Actually, can you spend a moment just explaining that, what we saw in the Cold War, where the left
was making alliances that were self-contradictory? You know, I think that, in essence, anyone who was
an enemy of the United States was a friend to the radical left for much of the Cold War. And if you actually
think about what, you know, the Maoist movement in China stood for, it didn't really have that
much in common with radical campus activists in the 1960s in the United States. But it did have
some enemies in common, and it did have a kind of anti-capitalist, anti-Western worldview in common.
And I think for a long time, this has been behind the alliance between the global left and various Palestinian movements.
These are resistance movements. Look, Hamas is a resistance movement. I mean, Hamas is an acronym for Islamist resistance movement.
And in a sense, it is modeled on the global left in some respects as a resistance movement.
That language is not native to Islam.
It's native to the cause that
they're engaged in. So that the interest in, you know, the kind of terrorist cheek that you could
find in parts of left-wing culture in San Francisco and New York in the 1970s.
Yeah, the way these teenagers would wear like Che Guevara t-shirts, right?
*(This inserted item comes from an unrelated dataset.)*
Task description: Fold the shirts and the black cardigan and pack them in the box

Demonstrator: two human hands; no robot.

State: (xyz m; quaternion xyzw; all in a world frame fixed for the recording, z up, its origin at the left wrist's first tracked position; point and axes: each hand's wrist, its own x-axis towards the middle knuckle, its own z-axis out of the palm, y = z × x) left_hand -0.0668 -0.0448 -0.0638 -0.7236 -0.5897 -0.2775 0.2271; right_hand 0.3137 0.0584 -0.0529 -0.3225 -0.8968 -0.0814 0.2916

Exactly. And you say, well, what did Che Guevara think about gay rights? Well, he didn't think what you think about it.
I think it's very much the same kind of phenomenon.
And when you try to present, as I do, to people on the left today, just how factually wrong
they are in their assumptions they're making both about Hamas and about Israel, that's
probably always been the case during waves of,
I'm sure if we went back to the Spanish Inquisition,
certainly that was the case in Nazi Germany
and anti-Semitism in former Soviet Union and the Pogrom eras.
Yeah, look, I think anti-Semitism has never been a reasoned,
fact-based set of objections to the role of the Jews in the world.
It's always been a way of attributing to
some outside group everything that's wrong with what you think is wrong in the world.
And this is also the sense in which we can find simultaneously a kind of right-wing and left-wing
antisemitism that are just utterly contradictory with each other, and yet both exist at the same time. It's because neither of them is all that well connected to the realities of what Jews are, what Israel is.
They're both much more about what the people involved oppose than what Jews are. The trouble
is, it doesn't really matter. If you're a Jewish person on the street in New York and you're attacked, that's the problem, right?
And the inclination that we all have, and as I say, I find myself doing this too, to just say, well, that's not true.
You should look at this or, you know, read that.
That's just not very likely to have much of an effect in the situation we're in in this moment. There's a poll conducted a few weeks ago that revealed that one-fifth of Americans,
I mean, according to the respondents, one-fifth of Americans represented in the poll aged 18 to 29
believe the Holocaust was, quote, a myth.
And then of those sampled that were over the age of 65, 0% agreed with that statement.
You know, that's an interesting poll, and it led me in a couple of different directions.
I think, on the one hand, there's clearly a generational issue here just because the Holocaust happened before the lifetimes of most people now living.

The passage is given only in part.